## Exercise requirements
Only the lines below starting at the one containing "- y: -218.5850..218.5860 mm" and ending at the one containing "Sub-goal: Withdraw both" belong in the answer, each copied exactly.
---
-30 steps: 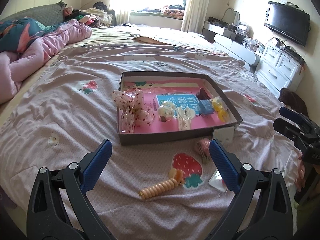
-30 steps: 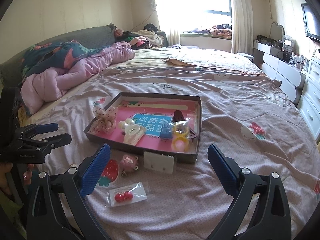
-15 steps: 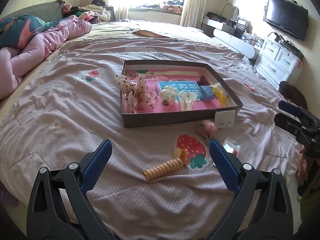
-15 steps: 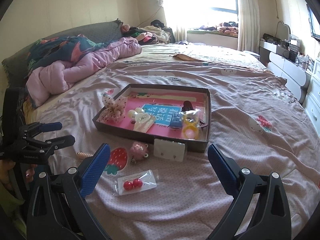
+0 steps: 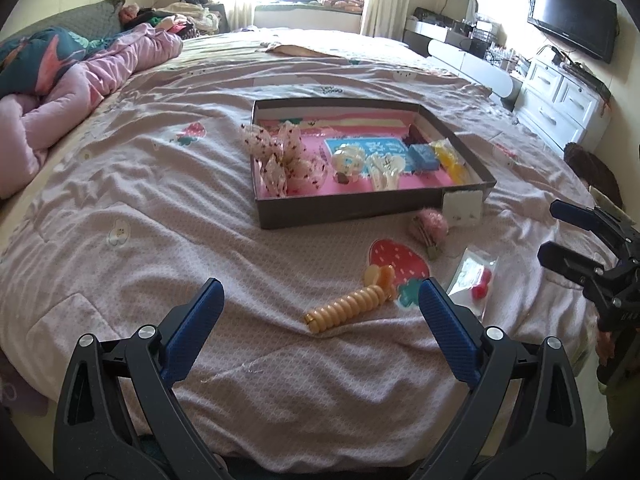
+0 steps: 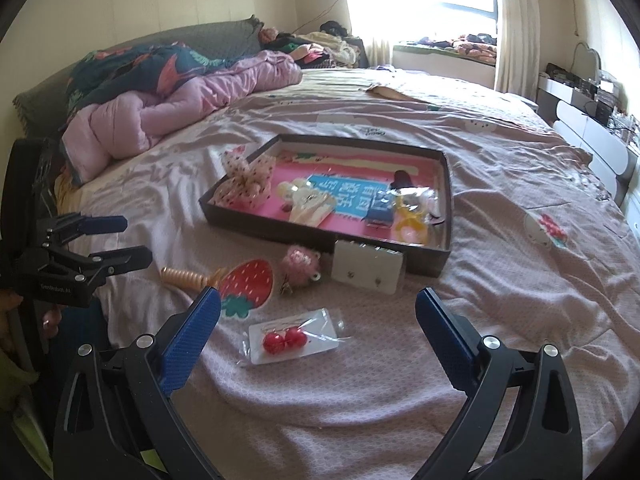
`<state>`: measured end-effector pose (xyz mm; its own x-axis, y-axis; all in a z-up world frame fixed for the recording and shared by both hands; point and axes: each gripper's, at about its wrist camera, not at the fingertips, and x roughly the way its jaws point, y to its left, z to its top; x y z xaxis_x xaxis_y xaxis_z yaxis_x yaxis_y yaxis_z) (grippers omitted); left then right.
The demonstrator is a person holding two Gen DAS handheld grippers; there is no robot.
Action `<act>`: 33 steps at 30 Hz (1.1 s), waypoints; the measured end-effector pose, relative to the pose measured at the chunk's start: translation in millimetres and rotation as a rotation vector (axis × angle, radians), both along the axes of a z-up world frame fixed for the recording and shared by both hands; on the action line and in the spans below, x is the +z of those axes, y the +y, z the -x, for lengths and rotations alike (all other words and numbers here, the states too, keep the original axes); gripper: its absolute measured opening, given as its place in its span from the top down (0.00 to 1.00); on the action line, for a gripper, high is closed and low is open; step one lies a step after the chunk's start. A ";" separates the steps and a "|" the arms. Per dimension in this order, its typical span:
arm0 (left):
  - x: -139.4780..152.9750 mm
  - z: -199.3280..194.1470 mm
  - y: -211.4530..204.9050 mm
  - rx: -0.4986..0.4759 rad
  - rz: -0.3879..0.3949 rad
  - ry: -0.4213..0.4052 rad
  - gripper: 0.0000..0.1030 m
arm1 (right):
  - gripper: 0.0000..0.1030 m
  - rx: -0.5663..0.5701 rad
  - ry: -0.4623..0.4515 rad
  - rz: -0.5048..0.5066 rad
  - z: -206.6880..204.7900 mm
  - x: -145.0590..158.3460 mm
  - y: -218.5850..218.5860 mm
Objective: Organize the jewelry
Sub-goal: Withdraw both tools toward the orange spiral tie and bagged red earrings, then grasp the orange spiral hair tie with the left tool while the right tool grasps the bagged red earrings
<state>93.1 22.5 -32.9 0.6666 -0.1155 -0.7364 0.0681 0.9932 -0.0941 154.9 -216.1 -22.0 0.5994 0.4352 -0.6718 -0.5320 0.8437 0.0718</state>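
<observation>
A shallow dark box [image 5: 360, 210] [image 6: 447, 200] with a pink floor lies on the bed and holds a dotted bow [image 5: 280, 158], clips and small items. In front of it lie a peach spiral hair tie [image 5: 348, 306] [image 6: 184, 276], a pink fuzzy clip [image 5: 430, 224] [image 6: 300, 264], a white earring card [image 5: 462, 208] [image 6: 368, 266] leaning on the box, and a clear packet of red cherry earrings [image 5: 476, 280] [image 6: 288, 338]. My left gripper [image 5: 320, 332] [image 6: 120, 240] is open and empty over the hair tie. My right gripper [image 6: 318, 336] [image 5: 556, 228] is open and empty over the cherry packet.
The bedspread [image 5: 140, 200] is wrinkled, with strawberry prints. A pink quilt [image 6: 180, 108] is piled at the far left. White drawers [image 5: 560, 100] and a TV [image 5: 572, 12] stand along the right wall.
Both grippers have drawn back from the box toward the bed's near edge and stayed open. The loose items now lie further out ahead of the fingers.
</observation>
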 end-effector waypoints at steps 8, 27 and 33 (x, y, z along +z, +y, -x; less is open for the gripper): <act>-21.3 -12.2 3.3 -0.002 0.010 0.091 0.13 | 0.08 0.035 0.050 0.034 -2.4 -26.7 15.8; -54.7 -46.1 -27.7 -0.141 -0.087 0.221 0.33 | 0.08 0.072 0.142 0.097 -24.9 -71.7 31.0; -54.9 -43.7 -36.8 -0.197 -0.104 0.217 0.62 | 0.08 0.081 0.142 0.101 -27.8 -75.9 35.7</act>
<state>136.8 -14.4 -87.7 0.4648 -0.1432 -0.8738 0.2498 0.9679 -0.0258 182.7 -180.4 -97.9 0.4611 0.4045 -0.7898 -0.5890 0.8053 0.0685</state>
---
## Completed task
  - y: -218.5850..218.5860 mm
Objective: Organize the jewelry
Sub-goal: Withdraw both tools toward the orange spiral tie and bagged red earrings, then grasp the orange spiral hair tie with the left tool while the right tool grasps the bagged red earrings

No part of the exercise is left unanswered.